Blackstone may signal which way Wind blows

Blackstone Group’s desire to pitch again for Italian telecom Wind Telecommunicazioni is either a nod to the way the world’s most powerful buyout business is forced to operate during this period of slim LBO pickings or a canny piece of opportunism.

Back in early 2005, Egyptian billionaire Naguib Sawiris unexpectedly saw off a Blackstone-led consortium with a higher offer of €12.2bn (compared with a reported €11.6bn) and the potential for synergies as owner of Egyptian telecom heavyweight Orascom, inherited from father Onsi in 1979.

Since then, there have been several problems on the line for Wind, including the resignation of its chief executive officer before 2005 was out. Tommaso Pompei’s departure was reportedly the result of clashes over strategy with Sawiris and followed both the departure of chief financial officer Marco Alvera and initial concerns regarding syndication of the €7.4bn of debt involved in what was then Europe’s largest leveraged buyout.

This year alone, Sawiris has spent more than €3.5bn on Greek telecoms businesses TIM Hellas and Tellas. Earlier indications had been that Sawiris was looking to float Wind in late 2007 rather than sell any or all of it.

Whether Sawiris is looking to exit Wind as a bad investment or partner with Blackstone is unclear, but a reported €1.5bn to €2bn price tag for a 20% to 30% stake in a business that originally cost a total of €14bn suggests an opportunity for Blackstone, which could be looking to build a significant stake in Wind in advance of a full takeover, especially if Sawiris is considering an imminent exit.

On the other hand, Blackstone is not averse to making unexpectedly minor investments in big telecom businesses. Back in 2006, the New York-based firm paid €2.68bn for a 4.5% stake in Deutsche Telekom on the proviso that a significant stake in a multi-billion euro business would make money for its investors.

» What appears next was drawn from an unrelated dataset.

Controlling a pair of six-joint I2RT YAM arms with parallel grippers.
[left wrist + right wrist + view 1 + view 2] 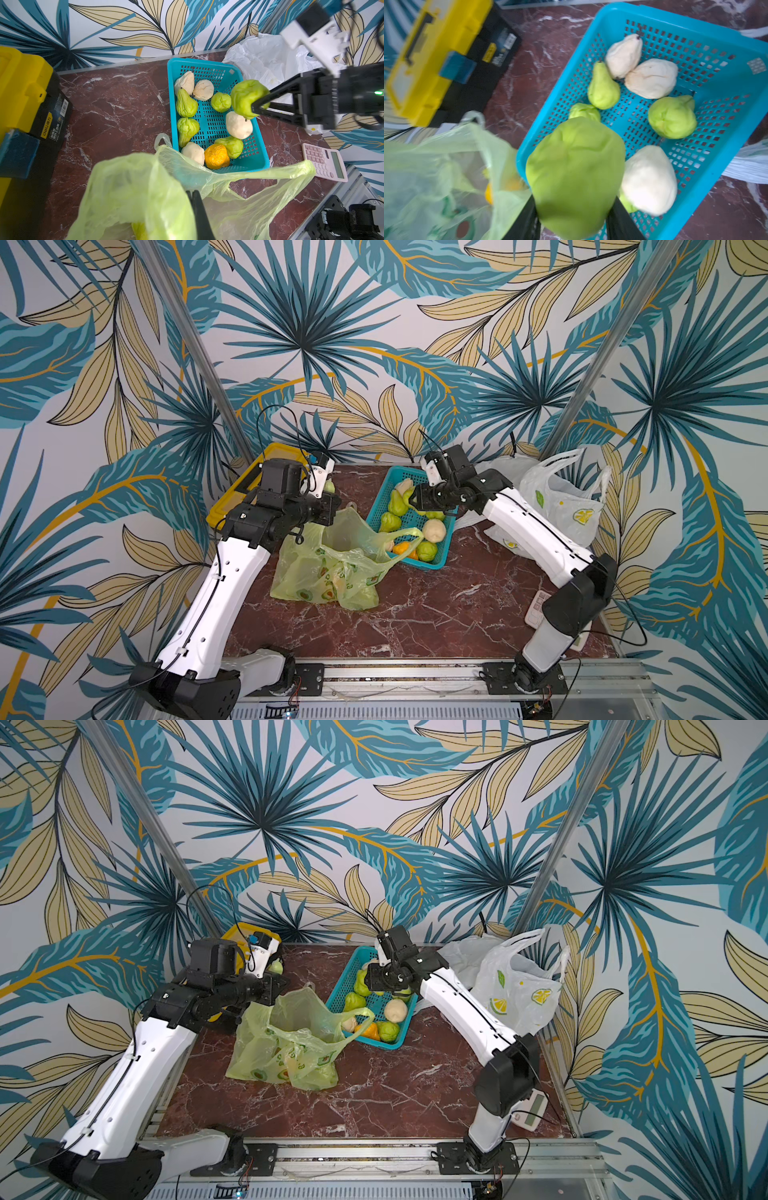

Having just closed the world’s largest buyout fund – at US$21.7bn – there is some pressure for Blackstone to deploy capital. Still, with more than 70% already invested and at least another eight years left of the fund’s lifespan, Blackstone doesn’t have to make new investments and can instead concentrate on maximising value on its current portfolio.

How current speculation on Wind shakes out may give an indication on how private equity – or at least it top tier – will move in the current market.